◆ **BRIEF**
Return the listing below unchanged, minus its pictures.

*** Opening of DATA BLOCK ***

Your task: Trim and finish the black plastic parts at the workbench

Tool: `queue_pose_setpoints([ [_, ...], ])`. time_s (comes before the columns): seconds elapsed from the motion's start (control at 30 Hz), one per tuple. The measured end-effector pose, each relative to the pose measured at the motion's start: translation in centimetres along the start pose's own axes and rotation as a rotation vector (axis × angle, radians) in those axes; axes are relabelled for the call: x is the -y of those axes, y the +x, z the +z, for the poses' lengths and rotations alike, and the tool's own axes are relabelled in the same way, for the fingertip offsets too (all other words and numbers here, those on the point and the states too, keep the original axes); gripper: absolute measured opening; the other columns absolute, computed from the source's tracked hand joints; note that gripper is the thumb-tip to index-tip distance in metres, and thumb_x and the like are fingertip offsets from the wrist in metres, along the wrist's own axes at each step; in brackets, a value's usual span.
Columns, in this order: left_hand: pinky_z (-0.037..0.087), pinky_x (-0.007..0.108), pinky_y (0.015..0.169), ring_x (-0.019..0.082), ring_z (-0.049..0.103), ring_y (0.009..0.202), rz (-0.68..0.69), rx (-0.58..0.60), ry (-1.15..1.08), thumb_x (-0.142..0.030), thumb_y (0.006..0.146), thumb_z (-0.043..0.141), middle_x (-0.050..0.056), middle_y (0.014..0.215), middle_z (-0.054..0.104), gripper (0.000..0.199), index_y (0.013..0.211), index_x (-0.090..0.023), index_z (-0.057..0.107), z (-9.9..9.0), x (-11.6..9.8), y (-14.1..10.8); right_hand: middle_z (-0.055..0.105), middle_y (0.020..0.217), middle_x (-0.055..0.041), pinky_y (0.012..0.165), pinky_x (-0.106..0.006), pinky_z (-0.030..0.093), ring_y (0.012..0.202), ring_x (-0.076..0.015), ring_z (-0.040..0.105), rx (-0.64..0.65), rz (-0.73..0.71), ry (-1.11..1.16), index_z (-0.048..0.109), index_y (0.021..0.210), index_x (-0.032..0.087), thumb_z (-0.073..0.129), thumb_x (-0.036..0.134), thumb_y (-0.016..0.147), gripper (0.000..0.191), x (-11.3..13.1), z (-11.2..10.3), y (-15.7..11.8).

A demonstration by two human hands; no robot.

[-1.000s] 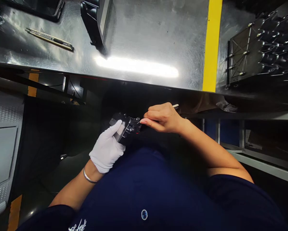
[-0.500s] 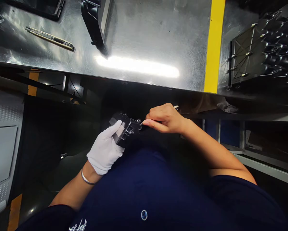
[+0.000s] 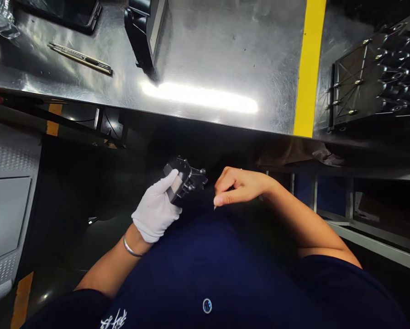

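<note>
My left hand (image 3: 157, 208), in a white glove, is closed around a black moulded plastic part (image 3: 186, 180) with small knobs and prongs on its right side. The thumb lies across the part's flat face. To the right, my bare right hand (image 3: 241, 186) pinches a thin pointed metal tool (image 3: 215, 208). Only the short tip shows below the thumb; the fingers hide the rest, so its exact kind cannot be told. That tip is apart from the black part, a little below and right of it.
Ahead is a metal workbench (image 3: 225, 59) with a yellow strip (image 3: 309, 68). On it lie a utility knife (image 3: 80, 58), a dark device (image 3: 71, 13), a black plastic housing (image 3: 141, 39) and several ribbed black parts (image 3: 393, 77). A grey cabinet (image 3: 8, 205) stands left.
My right hand has drawn the pointed tool away from the black part, downward and slightly right, turning its tip down. My left hand still holds the part, slightly shifted right in the view.
</note>
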State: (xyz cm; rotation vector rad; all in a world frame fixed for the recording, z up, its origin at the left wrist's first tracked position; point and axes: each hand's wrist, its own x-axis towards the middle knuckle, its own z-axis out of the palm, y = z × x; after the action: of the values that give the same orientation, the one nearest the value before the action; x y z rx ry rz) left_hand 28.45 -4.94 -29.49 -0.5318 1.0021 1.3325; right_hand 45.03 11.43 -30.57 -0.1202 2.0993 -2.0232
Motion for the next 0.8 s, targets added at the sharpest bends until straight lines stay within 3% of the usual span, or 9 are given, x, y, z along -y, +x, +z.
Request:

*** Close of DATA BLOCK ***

◆ **EXERCISE RESULT**
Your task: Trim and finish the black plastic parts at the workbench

Tool: `queue_pose_setpoints([ [_, ...], ])`. time_s (comes before the columns): seconds elapsed from the motion's start (control at 30 Hz), one per tuple. The measured end-effector pose, each relative to the pose measured at the motion's start: translation in centimetres along the start pose's own axes and rotation as a rotation vector (axis × angle, radians) in those axes; axes are relabelled for the call: x is the -y of those axes, y the +x, z the +z, for the poses' lengths and rotations alike, and the tool's own axes are relabelled in the same way, for the fingertip offsets too (all other words and numbers here, those on the point and the states too, keep the original axes); gripper: absolute measured opening; the other columns absolute, computed from the source's tracked hand joints; note that gripper is the thumb-tip to index-tip distance in metres, and thumb_x and the like are fingertip offsets from the wrist in metres, along the wrist's own axes at each step; in brackets, a value's usual span.
Columns, in this order: left_hand: pinky_z (-0.037..0.087), pinky_x (-0.007..0.108), pinky_y (0.015..0.169), ring_x (-0.019..0.082), ring_z (-0.049..0.103), ring_y (0.009..0.202), rz (-0.68..0.69), rx (-0.58..0.60), ry (-1.15..1.08), thumb_x (-0.142..0.030), thumb_y (0.006..0.146), thumb_z (-0.043..0.141), middle_x (-0.050..0.056), middle_y (0.014..0.215), middle_z (-0.054..0.104), gripper (0.000..0.199), index_y (0.013..0.211), index_x (-0.090..0.023), index_z (-0.057..0.107), z (-9.9..9.0), x (-11.6..9.8), y (-14.1..10.8); right_hand: middle_z (-0.055..0.105), middle_y (0.020..0.217), middle_x (-0.055..0.041), pinky_y (0.012..0.165), pinky_x (-0.106..0.006), pinky_z (-0.030..0.093), ring_y (0.012..0.202), ring_x (-0.076..0.015), ring_z (-0.040..0.105), rx (-0.64..0.65), rz (-0.73..0.71), ry (-1.11..1.16), index_z (-0.048..0.109), index_y (0.021..0.210), index_x (-0.032..0.087), thumb_z (-0.073..0.129), thumb_x (-0.036..0.134), thumb_y (-0.016..0.147), gripper (0.000..0.191), x (-11.3..13.1), z (-11.2..10.3), y (-15.7..11.8).

A demonstration by two human hands; no robot.

[-1.000s] 
[-0.500s] 
[+0.000s] 

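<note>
My left hand (image 3: 157, 208), in a white glove, is closed around a black moulded plastic part (image 3: 186, 180) with small knobs and prongs on its right side. The thumb lies across the part's flat face. To the right, my bare right hand (image 3: 241, 186) pinches a thin pointed metal tool (image 3: 215, 208). Only the short tip shows below the thumb; the fingers hide the rest, so its exact kind cannot be told. That tip is apart from the black part, a little below and right of it.
Ahead is a metal workbench (image 3: 225, 59) with a yellow strip (image 3: 309, 68). On it lie a utility knife (image 3: 80, 58), a dark device (image 3: 71, 13), a black plastic housing (image 3: 141, 39) and several ribbed black parts (image 3: 393, 77). A grey cabinet (image 3: 8, 205) stands left.
My right hand has drawn the pointed tool away from the black part, downward and slightly right, turning its tip down. My left hand still holds the part, slightly shifted right in the view.
</note>
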State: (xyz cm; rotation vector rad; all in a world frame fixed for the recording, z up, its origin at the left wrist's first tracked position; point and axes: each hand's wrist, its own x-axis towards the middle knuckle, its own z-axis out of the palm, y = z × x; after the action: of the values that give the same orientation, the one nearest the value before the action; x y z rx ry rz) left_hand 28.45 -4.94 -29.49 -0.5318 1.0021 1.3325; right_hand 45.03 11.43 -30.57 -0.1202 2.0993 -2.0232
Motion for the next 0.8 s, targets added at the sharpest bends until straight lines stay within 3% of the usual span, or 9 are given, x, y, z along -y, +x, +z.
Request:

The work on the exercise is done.